Mus Musculus KEGG Pathways - Gene Sets
Description
A list containing the genes involved in each Mus musculus KEGG pathway. Each element is a vector of gene symbols located in the given pathway. Names correspond to the KEGG ID of the pathway. Pathways that did not contain any genes were discarded. Generated on 27 Apr 2024.
Usage
mmu_kegg_genes
Format
list containing 355 vectors of gene symbols. Each vector corresponds to a pathway.
Table of Data for pathfindR
Description
Data frame containing all the data for pathfindR along with descriptions and last update dates.
Usage
pathfindR.data_updates
Format
A data frame with 30 rows and 6 columns:
- Category
Category of the data
- Name
Name of the data
- Description
Description of the data
- Source
Source of the data
- Version
Version of the data (if applicable)
- Last Update
Last update date
Reactome Pathways - Descriptions
Description
A named vector containing the descriptions for each human Reactome pathway.
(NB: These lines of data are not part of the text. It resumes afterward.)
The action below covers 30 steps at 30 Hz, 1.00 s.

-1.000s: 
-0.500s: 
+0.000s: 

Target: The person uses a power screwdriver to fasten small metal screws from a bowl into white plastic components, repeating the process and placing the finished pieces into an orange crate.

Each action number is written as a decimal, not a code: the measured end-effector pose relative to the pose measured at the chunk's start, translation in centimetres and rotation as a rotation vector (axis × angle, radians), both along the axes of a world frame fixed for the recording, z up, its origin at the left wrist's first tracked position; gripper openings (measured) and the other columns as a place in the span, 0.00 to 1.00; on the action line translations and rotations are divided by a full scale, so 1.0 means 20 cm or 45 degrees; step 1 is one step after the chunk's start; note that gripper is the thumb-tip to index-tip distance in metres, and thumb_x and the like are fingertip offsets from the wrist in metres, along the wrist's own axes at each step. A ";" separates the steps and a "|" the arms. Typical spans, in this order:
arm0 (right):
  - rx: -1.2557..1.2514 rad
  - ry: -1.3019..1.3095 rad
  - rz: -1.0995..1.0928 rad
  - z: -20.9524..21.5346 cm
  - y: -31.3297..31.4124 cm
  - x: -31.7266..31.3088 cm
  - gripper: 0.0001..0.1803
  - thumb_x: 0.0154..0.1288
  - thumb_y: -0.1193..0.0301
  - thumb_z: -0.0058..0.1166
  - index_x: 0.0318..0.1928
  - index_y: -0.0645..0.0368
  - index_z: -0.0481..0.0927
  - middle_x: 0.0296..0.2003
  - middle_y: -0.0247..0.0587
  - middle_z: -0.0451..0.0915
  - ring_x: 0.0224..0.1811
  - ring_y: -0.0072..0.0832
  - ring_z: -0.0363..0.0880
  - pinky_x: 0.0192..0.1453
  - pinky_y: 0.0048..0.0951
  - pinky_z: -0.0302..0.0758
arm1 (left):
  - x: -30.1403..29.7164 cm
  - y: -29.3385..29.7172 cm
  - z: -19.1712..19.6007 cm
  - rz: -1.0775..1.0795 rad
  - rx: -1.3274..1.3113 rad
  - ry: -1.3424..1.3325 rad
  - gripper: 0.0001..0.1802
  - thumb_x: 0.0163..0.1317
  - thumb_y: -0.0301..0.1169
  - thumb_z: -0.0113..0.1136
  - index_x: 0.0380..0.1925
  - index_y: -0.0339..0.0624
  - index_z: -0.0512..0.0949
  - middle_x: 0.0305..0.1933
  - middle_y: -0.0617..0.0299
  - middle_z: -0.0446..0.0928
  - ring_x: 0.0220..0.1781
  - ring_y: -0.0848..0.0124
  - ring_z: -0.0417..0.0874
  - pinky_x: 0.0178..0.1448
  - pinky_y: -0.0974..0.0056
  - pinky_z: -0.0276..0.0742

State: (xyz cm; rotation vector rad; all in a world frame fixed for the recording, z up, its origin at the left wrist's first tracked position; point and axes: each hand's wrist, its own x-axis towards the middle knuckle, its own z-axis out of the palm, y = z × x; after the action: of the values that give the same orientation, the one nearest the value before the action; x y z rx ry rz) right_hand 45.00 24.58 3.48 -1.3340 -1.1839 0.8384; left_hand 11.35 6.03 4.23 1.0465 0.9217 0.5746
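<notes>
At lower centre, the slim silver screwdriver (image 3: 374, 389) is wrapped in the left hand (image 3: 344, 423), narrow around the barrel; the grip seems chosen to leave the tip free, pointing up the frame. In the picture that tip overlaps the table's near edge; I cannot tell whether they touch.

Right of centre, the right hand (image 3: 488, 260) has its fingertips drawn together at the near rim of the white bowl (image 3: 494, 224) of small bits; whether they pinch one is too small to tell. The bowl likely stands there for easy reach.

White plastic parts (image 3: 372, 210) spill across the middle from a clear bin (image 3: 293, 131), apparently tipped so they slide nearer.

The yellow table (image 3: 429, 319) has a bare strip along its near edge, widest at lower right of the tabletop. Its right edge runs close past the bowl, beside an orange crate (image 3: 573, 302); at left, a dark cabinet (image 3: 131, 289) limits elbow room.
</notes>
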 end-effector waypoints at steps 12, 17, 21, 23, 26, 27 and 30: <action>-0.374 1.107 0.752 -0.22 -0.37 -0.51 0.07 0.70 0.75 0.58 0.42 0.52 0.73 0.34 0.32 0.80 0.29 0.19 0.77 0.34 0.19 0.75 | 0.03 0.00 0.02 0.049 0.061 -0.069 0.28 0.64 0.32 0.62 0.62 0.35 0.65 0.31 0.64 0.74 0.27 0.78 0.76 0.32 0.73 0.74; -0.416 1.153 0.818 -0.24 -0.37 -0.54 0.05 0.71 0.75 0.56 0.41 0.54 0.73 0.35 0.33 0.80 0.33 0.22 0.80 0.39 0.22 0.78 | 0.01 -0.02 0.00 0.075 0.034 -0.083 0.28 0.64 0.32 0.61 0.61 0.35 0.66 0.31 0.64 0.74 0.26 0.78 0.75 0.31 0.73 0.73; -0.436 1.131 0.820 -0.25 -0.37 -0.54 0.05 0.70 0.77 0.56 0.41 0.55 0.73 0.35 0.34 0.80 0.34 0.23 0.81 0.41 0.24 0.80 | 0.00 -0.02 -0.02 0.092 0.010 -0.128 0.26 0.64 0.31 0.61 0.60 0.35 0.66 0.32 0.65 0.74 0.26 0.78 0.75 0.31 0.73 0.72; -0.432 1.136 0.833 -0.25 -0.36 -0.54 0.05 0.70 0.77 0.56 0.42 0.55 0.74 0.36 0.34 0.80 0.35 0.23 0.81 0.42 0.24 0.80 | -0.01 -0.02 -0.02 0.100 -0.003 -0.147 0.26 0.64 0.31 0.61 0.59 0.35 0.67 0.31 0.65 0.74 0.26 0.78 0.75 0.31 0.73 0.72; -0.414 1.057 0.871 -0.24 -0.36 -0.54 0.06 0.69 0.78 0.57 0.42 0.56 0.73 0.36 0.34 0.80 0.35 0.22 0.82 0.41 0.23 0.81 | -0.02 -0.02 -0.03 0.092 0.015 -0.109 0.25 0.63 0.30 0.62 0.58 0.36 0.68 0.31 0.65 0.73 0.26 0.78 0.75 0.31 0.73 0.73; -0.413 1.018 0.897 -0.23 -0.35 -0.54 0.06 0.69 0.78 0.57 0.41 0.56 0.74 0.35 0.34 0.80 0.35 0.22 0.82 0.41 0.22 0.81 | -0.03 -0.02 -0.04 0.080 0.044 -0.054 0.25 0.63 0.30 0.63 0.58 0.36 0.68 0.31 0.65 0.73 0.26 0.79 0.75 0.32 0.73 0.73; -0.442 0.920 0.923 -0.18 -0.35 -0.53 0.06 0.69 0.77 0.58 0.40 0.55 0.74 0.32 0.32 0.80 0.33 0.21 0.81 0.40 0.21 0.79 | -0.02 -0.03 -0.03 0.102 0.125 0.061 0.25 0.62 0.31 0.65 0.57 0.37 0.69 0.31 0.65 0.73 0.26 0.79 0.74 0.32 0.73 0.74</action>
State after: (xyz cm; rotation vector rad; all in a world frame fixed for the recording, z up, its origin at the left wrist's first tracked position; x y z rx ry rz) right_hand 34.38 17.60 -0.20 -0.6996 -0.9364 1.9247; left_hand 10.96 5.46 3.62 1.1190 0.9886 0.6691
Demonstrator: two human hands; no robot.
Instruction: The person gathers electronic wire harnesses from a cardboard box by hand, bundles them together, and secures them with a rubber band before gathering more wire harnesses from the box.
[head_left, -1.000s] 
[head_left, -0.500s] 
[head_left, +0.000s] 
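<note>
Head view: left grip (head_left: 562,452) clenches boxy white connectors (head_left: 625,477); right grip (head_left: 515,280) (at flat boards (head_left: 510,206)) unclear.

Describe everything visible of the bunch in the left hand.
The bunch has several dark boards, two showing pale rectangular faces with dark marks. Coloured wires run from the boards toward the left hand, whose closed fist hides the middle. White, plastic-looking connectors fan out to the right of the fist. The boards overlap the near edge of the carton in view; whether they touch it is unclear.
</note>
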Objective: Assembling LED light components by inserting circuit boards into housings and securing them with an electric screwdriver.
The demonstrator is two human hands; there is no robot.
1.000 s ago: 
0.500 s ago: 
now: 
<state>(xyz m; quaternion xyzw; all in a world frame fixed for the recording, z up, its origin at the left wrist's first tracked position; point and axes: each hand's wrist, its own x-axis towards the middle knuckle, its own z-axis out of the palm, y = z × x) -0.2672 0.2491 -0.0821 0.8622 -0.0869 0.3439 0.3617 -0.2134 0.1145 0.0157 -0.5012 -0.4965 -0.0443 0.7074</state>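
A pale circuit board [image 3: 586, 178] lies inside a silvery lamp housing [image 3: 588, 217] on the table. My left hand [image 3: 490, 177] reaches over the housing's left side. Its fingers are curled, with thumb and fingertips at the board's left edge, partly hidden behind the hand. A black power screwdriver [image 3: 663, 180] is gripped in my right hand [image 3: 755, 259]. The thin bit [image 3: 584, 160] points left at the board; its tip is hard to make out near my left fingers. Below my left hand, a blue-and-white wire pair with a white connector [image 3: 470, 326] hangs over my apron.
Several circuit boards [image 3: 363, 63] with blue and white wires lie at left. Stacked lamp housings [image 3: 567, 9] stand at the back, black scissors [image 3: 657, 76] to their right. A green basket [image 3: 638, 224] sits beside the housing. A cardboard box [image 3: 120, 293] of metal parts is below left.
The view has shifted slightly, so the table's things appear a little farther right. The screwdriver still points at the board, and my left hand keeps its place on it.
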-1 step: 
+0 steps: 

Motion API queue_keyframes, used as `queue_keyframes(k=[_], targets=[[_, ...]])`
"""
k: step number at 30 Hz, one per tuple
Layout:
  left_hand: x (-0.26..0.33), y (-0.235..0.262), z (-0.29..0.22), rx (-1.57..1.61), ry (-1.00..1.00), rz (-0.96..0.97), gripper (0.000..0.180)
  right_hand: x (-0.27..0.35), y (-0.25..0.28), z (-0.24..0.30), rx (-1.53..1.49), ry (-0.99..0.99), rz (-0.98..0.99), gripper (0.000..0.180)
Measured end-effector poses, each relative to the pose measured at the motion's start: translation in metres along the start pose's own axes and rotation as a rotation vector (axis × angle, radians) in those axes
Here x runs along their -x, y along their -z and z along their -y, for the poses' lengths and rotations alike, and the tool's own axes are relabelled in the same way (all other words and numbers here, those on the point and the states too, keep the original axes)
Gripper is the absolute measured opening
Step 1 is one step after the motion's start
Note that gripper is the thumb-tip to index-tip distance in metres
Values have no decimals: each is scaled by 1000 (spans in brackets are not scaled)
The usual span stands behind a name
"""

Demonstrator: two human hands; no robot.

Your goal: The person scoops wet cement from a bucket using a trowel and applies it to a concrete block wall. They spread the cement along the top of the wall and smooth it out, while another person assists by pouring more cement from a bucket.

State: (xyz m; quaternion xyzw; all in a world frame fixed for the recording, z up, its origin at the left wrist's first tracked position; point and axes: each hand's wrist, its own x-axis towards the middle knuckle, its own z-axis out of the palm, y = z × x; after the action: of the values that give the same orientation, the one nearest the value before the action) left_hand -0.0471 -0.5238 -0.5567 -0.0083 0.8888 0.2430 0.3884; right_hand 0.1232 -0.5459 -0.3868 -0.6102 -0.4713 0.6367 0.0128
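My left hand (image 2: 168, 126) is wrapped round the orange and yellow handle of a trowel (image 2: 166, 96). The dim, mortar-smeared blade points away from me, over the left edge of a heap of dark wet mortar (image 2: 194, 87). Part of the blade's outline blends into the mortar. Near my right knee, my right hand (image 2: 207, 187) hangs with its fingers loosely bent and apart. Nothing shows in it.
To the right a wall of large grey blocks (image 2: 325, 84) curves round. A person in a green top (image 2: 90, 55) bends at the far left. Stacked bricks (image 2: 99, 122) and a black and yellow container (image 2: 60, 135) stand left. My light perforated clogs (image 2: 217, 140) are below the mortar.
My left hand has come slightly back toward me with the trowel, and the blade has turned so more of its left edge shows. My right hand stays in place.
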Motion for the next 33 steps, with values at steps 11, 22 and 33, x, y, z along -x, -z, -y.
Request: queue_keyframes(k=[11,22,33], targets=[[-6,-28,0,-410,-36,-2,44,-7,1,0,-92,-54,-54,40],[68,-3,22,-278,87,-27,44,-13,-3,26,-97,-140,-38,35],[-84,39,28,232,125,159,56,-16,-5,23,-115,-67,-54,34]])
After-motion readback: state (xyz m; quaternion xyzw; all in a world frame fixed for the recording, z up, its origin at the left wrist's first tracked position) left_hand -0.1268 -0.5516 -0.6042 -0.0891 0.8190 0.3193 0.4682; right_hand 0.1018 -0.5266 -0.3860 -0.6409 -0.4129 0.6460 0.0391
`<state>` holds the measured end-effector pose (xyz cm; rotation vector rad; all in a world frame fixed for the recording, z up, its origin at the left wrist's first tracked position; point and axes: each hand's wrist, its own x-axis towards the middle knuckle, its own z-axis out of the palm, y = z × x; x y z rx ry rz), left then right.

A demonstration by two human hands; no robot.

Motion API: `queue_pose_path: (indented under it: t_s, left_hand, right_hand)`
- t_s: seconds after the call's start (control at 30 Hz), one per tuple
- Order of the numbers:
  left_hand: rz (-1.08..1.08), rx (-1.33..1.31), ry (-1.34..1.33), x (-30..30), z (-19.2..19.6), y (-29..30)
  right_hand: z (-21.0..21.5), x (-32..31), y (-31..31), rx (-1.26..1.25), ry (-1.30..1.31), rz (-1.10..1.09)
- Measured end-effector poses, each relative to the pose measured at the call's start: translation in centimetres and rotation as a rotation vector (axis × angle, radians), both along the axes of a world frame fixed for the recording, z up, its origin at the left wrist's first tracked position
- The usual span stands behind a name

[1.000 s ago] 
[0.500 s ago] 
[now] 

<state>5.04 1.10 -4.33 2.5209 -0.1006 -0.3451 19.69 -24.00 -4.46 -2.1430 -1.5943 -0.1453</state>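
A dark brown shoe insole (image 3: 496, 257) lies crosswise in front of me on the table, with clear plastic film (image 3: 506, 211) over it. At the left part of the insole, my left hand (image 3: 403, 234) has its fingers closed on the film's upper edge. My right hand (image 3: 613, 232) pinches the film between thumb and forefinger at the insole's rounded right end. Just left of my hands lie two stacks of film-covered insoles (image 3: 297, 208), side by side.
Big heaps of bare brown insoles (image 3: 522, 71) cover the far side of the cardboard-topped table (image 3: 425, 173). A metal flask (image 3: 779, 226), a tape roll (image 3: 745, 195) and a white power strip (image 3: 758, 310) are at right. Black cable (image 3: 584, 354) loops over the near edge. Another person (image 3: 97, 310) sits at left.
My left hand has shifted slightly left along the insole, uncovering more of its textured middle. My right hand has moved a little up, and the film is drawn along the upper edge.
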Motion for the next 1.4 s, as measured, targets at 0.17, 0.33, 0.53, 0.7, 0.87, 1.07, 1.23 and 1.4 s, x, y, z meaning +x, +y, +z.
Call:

Names of the vector correspond to the Reactome ID of the pathway. Generated on 27 Apr 2024.
Usage
reactome_descriptions
Format
named vector containing 2681 character values, the descriptions for the given pathways.
Reactome Pathways - Gene Sets
Description
A list containing the genes involved in each human Reactome pathway. Each element is a vector of gene symbols located in the given pathway. Names correspond to the Reactome ID of the pathway. Generated on 27 Apr 2024.
Usage
reactome_genes
Format
list containing 2681 vectors of gene symbols. Each vector corresponds to a pathway.